Ugly workaround for golang err/mismatch that loses subject elements

[syncsynchalt]

For example, without this change an emailAddress (oid 1.2.840.113549.1.9)
that is present in the CSR's subject will not be present in the subject
of the signed and returned certificate.

This is a workaround for #91

[jessepeterson]

I would prefer this to be configurable. I'm not sure every CA wants to blindly copy other attributes.

[syncsynchalt]

I'm happy to backburner it forever, I just wanted to capture the info in case it saves someone some time later. I'm playing with my own fork so I can live off the workaround as long as needed.

I should note that the current protection from arbitrary subject elements is only a side effect, I could see golang changing this behavior someday and it would be lost.

[groob]

the CSR should be generated with the scepclient tool, and we should update the template with users needs IMO.

[jessepeterson]

@groob is the template something the CA/SCEP server side checks for which attributes to use? that'd be an interesting way to do it - copy all attributes over that are present in a configured CSR

[groob]

sorry I thought this was about the CA cert.
given that we're talking about the csr in the scep request, we should honor what the client sends.

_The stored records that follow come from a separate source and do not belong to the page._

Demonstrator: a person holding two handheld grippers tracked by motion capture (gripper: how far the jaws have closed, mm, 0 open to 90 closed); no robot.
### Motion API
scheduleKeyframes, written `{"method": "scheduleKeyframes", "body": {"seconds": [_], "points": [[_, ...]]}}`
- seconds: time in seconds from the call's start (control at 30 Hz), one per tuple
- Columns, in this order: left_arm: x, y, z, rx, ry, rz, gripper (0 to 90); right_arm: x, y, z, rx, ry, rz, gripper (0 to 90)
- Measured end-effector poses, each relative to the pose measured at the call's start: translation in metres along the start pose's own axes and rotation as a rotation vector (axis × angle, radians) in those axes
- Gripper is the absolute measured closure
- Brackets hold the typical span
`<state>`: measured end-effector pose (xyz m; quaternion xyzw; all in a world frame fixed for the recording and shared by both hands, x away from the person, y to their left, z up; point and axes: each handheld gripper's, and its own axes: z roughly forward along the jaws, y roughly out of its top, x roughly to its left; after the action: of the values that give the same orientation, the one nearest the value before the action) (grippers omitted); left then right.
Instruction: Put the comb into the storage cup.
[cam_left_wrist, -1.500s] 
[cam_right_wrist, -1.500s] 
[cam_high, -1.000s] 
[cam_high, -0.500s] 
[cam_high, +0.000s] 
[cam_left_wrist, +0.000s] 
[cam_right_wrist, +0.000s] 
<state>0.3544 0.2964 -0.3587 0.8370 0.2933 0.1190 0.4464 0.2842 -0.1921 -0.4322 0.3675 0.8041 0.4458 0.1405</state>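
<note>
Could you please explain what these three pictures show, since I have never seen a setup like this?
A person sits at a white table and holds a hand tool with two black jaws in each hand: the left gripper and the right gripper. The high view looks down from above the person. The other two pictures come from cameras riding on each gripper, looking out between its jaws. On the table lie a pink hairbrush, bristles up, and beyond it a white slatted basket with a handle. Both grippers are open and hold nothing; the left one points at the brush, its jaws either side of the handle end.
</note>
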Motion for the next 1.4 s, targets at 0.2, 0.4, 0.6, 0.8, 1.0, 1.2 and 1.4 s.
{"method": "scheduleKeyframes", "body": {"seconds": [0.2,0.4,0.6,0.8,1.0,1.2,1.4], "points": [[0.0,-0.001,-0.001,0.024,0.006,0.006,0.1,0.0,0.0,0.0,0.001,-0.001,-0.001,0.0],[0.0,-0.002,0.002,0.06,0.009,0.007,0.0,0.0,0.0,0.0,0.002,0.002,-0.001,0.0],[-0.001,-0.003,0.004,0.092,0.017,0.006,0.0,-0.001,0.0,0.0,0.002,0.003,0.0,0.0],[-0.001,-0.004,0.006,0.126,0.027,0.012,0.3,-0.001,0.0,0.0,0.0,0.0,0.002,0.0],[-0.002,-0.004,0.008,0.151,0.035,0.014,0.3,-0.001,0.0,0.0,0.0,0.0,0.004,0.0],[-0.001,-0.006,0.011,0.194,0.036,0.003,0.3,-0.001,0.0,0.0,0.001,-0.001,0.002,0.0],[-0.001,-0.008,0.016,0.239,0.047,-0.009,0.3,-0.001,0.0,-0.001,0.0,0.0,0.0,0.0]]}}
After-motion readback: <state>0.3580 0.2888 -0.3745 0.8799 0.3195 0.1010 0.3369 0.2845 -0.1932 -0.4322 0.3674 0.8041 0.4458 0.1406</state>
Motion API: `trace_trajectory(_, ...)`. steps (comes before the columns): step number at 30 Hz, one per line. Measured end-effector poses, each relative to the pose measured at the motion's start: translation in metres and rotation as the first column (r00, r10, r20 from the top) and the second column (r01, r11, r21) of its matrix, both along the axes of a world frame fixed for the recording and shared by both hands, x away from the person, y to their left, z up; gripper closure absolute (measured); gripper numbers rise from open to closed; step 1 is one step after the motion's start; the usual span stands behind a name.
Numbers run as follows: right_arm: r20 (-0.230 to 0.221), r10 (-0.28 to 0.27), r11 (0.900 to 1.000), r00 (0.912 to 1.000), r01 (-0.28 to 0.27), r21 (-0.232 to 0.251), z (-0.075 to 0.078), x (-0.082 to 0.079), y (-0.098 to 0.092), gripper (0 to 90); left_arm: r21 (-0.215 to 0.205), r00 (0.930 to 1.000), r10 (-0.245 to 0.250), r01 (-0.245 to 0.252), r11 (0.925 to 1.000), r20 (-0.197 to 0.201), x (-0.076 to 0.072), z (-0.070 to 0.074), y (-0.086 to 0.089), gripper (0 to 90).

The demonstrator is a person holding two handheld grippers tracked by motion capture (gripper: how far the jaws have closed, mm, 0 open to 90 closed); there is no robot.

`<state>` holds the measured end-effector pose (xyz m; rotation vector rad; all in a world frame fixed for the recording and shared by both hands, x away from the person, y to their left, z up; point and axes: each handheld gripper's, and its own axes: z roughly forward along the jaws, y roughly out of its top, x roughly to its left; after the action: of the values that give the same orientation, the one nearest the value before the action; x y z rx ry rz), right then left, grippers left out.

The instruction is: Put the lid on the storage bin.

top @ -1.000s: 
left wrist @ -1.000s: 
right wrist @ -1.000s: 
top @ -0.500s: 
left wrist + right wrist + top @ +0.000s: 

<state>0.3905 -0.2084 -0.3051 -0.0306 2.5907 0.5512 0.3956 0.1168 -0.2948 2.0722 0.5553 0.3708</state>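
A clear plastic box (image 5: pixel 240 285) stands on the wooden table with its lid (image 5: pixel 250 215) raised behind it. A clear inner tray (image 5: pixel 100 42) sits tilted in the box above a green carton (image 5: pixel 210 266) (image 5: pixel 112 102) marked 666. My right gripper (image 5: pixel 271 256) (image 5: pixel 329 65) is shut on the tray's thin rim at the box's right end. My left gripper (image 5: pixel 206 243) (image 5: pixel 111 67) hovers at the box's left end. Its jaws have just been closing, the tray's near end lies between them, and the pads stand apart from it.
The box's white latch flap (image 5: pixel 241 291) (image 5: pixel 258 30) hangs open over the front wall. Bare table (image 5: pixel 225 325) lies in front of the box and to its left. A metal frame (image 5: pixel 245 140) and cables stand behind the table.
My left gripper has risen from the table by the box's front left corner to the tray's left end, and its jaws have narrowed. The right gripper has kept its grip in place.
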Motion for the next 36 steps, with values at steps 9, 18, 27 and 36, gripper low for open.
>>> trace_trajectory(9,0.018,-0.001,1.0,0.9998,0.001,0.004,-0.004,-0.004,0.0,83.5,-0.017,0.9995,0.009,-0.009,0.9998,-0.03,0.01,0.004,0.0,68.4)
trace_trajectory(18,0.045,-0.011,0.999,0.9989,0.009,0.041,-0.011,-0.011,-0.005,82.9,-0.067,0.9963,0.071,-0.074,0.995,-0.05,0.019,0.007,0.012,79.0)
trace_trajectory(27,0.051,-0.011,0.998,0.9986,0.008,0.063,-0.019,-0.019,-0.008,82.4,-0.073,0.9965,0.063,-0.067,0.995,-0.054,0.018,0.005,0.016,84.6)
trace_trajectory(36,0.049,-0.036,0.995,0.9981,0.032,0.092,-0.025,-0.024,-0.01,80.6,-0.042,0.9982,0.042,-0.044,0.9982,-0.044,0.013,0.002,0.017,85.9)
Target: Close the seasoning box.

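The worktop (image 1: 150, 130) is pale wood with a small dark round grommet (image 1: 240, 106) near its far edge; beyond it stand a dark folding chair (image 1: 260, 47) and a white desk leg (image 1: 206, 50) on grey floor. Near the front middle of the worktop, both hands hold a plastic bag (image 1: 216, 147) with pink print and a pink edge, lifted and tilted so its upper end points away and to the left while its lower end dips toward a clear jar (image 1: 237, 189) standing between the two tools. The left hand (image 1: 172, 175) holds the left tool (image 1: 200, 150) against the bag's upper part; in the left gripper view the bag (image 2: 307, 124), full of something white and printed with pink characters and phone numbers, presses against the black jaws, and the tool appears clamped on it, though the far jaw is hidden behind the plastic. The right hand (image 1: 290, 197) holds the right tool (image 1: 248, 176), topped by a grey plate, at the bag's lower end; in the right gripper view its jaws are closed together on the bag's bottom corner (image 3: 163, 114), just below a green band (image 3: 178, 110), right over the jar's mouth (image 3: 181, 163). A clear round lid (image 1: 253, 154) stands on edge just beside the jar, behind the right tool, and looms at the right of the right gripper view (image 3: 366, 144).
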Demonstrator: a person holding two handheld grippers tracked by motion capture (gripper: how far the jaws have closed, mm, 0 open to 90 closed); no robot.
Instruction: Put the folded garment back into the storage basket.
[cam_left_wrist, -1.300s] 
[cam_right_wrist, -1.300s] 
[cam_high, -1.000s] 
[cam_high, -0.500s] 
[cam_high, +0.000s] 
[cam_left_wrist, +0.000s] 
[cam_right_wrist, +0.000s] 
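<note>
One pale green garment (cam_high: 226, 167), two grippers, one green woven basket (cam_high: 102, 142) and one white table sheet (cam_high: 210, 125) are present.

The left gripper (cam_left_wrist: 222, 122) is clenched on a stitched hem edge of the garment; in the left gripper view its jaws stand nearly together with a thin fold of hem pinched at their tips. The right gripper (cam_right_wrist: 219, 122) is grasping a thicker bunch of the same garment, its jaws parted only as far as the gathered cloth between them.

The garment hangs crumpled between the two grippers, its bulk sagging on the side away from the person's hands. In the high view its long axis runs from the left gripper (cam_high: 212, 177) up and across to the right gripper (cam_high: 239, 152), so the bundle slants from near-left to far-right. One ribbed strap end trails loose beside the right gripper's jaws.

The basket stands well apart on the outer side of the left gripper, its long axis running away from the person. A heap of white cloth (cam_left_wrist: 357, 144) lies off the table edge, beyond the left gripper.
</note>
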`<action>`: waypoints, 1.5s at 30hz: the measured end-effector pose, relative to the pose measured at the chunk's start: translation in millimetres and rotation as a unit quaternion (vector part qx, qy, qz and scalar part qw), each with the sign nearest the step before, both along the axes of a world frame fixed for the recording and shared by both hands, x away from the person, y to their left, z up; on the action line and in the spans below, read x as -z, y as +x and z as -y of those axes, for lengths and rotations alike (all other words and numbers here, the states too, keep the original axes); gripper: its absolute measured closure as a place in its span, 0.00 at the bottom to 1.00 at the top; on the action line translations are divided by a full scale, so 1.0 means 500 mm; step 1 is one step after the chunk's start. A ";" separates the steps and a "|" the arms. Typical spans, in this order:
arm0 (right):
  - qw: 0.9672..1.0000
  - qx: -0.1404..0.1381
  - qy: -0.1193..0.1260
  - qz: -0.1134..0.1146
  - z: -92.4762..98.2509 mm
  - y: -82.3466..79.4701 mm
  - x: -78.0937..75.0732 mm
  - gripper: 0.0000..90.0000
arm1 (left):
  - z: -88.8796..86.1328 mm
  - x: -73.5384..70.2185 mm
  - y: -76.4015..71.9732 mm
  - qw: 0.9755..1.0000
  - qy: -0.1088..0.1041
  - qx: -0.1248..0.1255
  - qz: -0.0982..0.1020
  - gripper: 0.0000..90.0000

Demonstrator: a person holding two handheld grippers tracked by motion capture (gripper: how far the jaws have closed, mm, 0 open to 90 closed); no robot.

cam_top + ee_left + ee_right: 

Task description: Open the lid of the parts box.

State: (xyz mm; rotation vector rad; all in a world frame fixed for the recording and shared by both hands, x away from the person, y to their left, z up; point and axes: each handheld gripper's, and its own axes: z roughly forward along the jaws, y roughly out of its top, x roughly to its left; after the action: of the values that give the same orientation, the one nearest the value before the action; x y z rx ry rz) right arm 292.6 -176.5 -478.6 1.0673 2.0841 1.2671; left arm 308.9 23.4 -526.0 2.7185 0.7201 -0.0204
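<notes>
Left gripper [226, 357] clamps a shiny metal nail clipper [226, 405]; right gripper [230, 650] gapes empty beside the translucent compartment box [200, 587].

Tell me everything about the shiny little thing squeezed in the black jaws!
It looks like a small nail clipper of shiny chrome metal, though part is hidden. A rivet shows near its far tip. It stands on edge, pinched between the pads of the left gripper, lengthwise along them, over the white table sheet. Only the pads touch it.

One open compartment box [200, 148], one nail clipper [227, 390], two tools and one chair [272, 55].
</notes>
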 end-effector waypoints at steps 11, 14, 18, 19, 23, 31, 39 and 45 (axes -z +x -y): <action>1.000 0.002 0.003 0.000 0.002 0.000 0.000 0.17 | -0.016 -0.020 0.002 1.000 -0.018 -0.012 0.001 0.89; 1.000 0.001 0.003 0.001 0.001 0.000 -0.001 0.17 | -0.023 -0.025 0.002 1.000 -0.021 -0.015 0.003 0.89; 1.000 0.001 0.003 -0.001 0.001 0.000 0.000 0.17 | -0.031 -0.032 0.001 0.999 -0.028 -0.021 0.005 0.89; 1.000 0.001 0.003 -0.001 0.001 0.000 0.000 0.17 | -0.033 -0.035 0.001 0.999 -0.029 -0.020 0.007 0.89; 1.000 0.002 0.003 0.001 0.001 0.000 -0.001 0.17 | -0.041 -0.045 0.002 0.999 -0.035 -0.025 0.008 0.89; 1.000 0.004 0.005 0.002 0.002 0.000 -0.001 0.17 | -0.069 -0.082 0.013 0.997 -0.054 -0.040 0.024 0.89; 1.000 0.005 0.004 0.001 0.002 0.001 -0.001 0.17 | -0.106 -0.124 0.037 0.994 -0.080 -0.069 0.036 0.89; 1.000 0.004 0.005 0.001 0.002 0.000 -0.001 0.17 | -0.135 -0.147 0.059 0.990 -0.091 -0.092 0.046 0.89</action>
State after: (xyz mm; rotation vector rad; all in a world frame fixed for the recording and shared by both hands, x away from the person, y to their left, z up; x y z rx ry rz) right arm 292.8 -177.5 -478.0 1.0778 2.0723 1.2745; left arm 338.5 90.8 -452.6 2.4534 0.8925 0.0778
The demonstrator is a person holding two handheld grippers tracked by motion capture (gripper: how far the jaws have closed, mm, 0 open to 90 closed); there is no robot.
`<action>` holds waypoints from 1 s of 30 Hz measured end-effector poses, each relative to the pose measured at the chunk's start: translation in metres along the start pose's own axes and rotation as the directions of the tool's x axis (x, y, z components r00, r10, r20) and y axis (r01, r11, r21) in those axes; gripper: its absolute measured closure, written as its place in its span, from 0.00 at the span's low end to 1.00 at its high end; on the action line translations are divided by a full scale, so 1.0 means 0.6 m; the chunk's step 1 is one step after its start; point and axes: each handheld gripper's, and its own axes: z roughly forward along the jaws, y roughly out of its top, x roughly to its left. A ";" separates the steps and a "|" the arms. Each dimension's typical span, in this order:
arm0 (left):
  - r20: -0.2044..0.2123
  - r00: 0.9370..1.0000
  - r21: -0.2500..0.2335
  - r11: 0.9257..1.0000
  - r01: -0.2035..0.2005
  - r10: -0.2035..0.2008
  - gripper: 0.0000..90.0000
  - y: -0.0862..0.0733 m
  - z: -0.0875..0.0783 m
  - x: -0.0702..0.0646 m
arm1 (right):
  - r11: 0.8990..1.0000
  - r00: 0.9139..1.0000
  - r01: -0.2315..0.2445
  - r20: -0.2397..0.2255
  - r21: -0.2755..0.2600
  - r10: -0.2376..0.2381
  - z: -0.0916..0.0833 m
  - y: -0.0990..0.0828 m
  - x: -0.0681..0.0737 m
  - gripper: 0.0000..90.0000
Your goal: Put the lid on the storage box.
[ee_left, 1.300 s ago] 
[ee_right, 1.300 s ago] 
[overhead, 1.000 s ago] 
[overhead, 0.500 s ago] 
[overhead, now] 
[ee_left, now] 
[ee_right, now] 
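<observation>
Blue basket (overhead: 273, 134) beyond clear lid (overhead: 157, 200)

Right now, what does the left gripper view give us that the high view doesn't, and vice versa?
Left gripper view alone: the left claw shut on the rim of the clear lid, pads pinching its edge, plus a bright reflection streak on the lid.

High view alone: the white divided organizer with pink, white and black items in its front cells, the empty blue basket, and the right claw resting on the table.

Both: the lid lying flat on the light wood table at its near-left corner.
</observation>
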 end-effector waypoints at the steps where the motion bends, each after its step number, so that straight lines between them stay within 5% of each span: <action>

We could make it configurable with a startup option.

[jessepeterson]

Ah okay. Yeah I was saying it shouldn't necessarily honor what the client requests. Especially with regard to certificate attributes like CA and signing capabilities. Control over which attributes and subject name OIDs are signed in the resulting certificate is definitely something any CA operator wants control over. Or not — which is why it should be configurable. :)

[syncsynchalt]

And to make it clear I was only thinking about CSR/cert subjects... any use of "attributes" implying things like CA=true is not intended, I just mean the oid=value subject components (e.g. C=US,L=CO,OU=Company,CN=username,E=[email protected])

[syncsynchalt]

(And to address the first concern of limiting what can be in a signed subject, an admin can also write a -csrverifierexec script that can prevent creation of certs that don't fit a desired pattern)

[jessepeterson]

Sure, I understand. That workaround can work. But it's not just a allow/deny: I'd also like the option of silently dropping CSR-provided attributes and signing just the attributes I care about. This is fairly standard practice I think — most large public web CAs do this, for example.

[jessepeterson]

We've since changed how CSR signing happens in e.g. #113. And with a new PR in #150 I hope to make the signing functionality a bit more configurable. I'd be happy to take a look another PR that addresses this. Maybe something along the lines of a depot.WithCopiedSubjectOID() Option on the Signer which can copy over specific custom attributes like email address. Feel free to re-open this PR or submit a new one with adjustments.